Polícia libanesa prende e devolve refugiados sírios ao regime de Al Assad

Fonte: R7

Foto da agência de notícias oficial síria mostra o cortejo fúnebre a um policial na aldeia Mushrifa Homs; mais de 750 podem ter morrido em conflitos contra o regime de Bashar al Assad (Foto: Sana/ 08.05.2011/ AFP)

Imigrantes fugiram em busca de segurança, mas são entregues ao país em conflito

Os sírios que tentam fugir do país cruzando a fronteira com o Líbano, para escapar da violenta repressão do regime do presidente Bashar al Assad, estão sendo caçados e entregues a um destino incerto pelas forças de segurança libanesas, informa o jornal britânico The Guardian, citando relatos de moradores locais.

Desesperados, os imigrantes da cidade fronteiriça Tell Kalakh reuniram neste fim de semana seus pertences em sacolas plásticas, além de cobertores simples, para chegar ao Líbano em busca de segurança.

Segundo o Guardian, os refugiados e feridos atravessaram o rio lamacento Kabir a pé, em frente de um posto de controle do Exército libanês nas proximidades de Wadi Khaled.
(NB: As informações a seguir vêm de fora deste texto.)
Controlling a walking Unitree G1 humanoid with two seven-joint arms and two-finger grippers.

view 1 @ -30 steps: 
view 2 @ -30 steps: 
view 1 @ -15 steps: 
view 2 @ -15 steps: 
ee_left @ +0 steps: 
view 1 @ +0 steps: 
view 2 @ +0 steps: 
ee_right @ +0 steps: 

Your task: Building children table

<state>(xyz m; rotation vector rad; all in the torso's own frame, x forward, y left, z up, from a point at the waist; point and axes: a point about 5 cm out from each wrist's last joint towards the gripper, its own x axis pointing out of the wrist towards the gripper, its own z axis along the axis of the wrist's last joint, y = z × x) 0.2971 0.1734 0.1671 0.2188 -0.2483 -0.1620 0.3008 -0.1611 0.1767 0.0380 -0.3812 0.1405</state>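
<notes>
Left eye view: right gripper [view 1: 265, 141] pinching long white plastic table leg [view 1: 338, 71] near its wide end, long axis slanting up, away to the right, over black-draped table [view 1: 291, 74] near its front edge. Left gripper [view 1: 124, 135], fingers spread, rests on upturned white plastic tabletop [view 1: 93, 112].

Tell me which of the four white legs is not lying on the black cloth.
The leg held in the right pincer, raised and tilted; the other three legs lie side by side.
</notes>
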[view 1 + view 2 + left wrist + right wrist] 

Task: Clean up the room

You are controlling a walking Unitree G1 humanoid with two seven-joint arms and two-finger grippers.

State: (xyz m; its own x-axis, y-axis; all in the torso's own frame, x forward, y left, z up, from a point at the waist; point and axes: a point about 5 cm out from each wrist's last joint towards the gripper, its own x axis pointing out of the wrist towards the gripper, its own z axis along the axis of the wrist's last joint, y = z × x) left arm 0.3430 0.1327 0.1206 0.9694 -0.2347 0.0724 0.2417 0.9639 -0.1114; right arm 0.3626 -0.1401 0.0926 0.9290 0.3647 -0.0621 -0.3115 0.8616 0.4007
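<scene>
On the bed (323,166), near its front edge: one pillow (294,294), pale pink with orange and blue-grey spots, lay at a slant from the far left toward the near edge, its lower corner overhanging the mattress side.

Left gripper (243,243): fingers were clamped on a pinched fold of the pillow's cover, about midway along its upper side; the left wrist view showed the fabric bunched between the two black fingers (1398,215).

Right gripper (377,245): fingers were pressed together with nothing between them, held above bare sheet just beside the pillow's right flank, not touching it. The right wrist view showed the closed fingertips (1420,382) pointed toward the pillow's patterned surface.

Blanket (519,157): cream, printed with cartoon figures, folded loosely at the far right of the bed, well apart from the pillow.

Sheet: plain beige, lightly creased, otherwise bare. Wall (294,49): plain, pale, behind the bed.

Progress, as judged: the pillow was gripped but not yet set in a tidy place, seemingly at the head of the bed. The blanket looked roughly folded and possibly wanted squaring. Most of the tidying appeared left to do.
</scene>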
Eles contavam com a ajuda dos muçulmanos sunitas da região, que durante muito tempo odiaram o regime sírio vizinho.

No entanto, testemunhas contaram ao jornal que quase todos os imigrantes foram presos poucas horas depois de sua chegada por agentes da inteligência libanesa, agindo sob ordens para impedir a fuga dos sírios da repressão de Al Assad.

Abu Rabih, que não quis dar seu nome verdadeiro por medo de ser preso, contou ao Guardian que havia bloqueios em todos os lugares.

– Era impossível esconder quem eram essas pessoas [os refugiados].

Os refugiados presos foram devolvidos aos serviços de segurança sírios no começo do dia, disseram testemunhas indignadas.

– Por que enviar os nossos irmãos do Líbano de volta para serem mortos e torturados por esses monstros?

As revelações vieram à tona em meio a relatos de tiros na cidade de Moadimiyeh, próxima a Damasco, nesta terça-feira (10).

Mortes chegam a mais de 750 pessoas
Ativistas dos direitos humanos na síria afirmam que 757 pessoas morreram desde o início das manifestações, no dia 15 de março. Mais de 450 foram presos desde sábado (7) na cidade litorânea de Banias – inclusive lideranças que organizaram protestos no último fim de semana.

Analistas ouvidos pela agência de notícias AP (Associated Press) destacaram que, durante as manifestações que derrubaram os ditadores de seus respectivos países, 219 pessoas morreram na Tunísia e outras 846 no Egito.

Protestos seguem apesar de reforço militar
Mesmo com a repressão, o portal Syrian Revolution 2011 indicou por meio da rede social Facebook que “os protestos continuarão diariamente”. Manifestantes convocaram para uma “terça-feira de solidariedade com os presos e de consciência sobre as prisões do regime criminoso da Síria”.

Na noite de segunda-feira, em Damasco, cerca de 200 manifestantes protestaram na Praça Arnus, no centro da capital, para exigir o fim do estado de sítio de algumas cidades do país. As forças de segurança chegaram, dispersaram os manifestantes e prenderam algumas pessoas.

Apesar do aumento dos protestos, o regime do presidente Assad se mantém no poder graças à fraca reação internacional e à fidelidade do Exército local, dizem os analistas internacionais.

Em entrevista ao jornal americano The New York Times, a assessora de imprensa de Assad, Bouthaina Chaabane, afirmou que “o pior da revolta já passou”.

Embargo
Na sexta-feira, a UE (União Europeia) aprovou formalmente um embargo de armas contra a Síria, proibindo também a concessão de vistos de entrada e congelando os bens de 13 sírios importantes nos países da União.

O irmão mais novo do presidente, Maher al Assad, de 43 anos, chefe da Guarda Republicana, lidera a lista das pessoas que sofrerão as sanções. Apresentado como o principal “arquiteto da repressão aos manifestantes” na lista europeia, o general Ali Mameluco e o novo Ministro do Interior, Mohamad Ibrahim Al Chaar, nomeado no dia 28 de abril, também tiveram os bens congelados.